The department faces several problems, he said, that have festered over years and decades.

First, the agency cannot retain enough staff to look over prisoners in remote, rural prisons. On a typical day, Allbaugh said, his correction­al officers can face 79 to 115 inmates per officer. During a visit to North Fork Correction­al Facility in Sayre last weekend, he said, there were 17 officers on duty to keep watch over 2,261 prisoners.

“Our folks are only armed with their selfdefens­e training, a can of pepper spray, a wing and a prayer if they get in trouble,” he said.

Prison guard pay starts out at less than $13 an hour, and more than half of the correction­al officers hired a year ago have already left.

“We’re losing the backbone of our system, and if we don’t invest in these people they’re not going to hang around,” Allbaugh told the budget committee.

Another big problem facing Allbaugh is how to maintain the prisons he has now.

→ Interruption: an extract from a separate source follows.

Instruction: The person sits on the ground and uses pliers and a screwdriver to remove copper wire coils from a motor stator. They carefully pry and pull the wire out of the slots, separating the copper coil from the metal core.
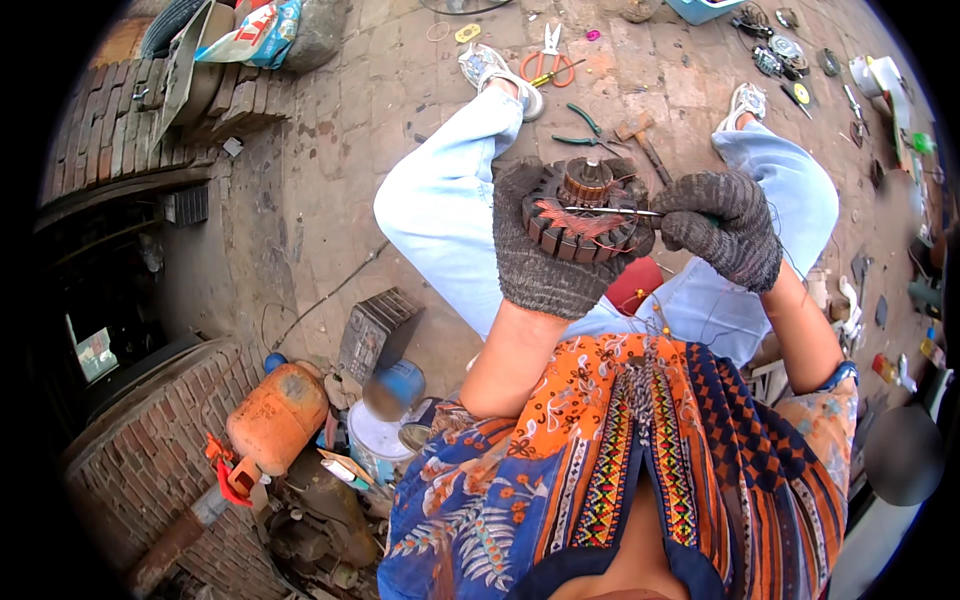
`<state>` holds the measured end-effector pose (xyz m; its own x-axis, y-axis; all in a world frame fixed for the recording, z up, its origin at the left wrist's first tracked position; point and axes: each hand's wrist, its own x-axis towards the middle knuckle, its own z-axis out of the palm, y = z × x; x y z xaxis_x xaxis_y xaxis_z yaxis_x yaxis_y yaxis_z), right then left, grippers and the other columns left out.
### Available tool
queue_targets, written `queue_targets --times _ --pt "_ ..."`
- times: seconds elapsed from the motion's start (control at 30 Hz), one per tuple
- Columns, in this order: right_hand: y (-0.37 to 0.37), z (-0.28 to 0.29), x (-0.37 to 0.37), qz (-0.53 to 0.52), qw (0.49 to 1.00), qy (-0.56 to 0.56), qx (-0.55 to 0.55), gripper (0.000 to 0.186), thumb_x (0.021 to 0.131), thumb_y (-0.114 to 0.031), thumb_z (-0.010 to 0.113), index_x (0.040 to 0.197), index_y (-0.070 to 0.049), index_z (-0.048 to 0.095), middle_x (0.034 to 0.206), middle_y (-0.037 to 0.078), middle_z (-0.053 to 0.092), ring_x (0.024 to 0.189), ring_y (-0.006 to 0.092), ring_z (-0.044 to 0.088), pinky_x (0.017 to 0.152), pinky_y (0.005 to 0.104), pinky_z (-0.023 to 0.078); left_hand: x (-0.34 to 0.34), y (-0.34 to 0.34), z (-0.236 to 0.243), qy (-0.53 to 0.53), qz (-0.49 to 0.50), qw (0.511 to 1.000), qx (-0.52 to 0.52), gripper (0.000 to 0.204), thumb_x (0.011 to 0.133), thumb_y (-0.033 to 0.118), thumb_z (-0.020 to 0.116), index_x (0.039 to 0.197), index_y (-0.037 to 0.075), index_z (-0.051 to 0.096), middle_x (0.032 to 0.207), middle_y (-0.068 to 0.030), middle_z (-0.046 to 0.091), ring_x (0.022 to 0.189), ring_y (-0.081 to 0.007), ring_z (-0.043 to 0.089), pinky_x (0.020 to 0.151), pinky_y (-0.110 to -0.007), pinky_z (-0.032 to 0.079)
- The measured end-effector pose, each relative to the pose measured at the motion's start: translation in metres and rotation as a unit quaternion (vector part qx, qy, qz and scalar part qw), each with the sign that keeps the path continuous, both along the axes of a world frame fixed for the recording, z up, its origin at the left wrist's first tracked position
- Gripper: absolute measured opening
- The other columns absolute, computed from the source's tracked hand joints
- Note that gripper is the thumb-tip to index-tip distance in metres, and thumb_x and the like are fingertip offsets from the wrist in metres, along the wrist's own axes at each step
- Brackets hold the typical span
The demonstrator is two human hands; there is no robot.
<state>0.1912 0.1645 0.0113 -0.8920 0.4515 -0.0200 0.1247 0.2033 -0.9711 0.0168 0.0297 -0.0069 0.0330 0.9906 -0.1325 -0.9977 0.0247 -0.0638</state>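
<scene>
My left hand (535,262), in a dark grey knitted glove, grips a motor armature (578,240) from its left side and below. The armature has a slotted dark core, reddish copper windings and a round commutator (588,180) facing up. My right hand (728,228), gloved alike, is closed around a thin screwdriver-like tool. Its metal shaft (615,210) points left across the top of the windings, beside the commutator. The fingers cover most of the tool's handle, and whether the tip touches the wire cannot be made out. Thin loose wires hang near my right hand.
On the brick floor ahead lie orange-handled scissors (552,62), a yellow-handled screwdriver (546,77), green-handled pliers (580,138) and a hammer (648,148). An orange gas cylinder (278,418) and a white-lidded bucket (375,432) stand at left. Motor parts (780,55) lie far right.
</scene>
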Motion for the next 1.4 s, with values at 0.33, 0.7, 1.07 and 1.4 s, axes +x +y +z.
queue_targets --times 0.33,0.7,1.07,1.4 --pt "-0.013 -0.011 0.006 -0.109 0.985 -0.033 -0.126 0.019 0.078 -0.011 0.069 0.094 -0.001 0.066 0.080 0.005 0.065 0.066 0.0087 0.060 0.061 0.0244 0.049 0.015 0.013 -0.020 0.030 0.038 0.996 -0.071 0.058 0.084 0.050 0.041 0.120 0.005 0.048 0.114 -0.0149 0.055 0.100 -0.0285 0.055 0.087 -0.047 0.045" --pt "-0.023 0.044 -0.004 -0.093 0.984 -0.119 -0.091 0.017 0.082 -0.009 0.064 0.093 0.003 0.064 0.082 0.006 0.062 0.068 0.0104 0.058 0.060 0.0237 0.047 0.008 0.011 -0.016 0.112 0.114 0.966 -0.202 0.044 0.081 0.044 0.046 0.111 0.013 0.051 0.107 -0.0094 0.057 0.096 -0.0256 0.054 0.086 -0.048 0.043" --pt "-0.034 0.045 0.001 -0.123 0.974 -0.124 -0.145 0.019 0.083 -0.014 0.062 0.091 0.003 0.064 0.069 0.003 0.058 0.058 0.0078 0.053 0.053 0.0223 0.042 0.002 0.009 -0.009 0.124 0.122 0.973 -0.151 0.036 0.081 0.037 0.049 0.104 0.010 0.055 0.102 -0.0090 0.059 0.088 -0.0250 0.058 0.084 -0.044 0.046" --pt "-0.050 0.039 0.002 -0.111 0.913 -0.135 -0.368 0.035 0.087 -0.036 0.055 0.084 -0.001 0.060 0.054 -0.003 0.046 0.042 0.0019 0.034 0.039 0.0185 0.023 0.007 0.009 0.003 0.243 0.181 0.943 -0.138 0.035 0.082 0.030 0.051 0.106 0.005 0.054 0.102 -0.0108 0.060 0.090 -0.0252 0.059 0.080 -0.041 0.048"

Part of the agency’s budget request is $107 million for maintenanc­e on buildings that weren’t originally designed to house inmates, he said. Having state-of-the-art facilities would lower maintenanc­e costs and ease the stress put on correction­al officers. It could also reduce staffing requiremen­ts.

“I know that our budget request is very, very large. I can save a ton of money on old, dilapidate­d buildings that we’re holding together by building two new facilities,” Allbaugh said. “We need this relief.”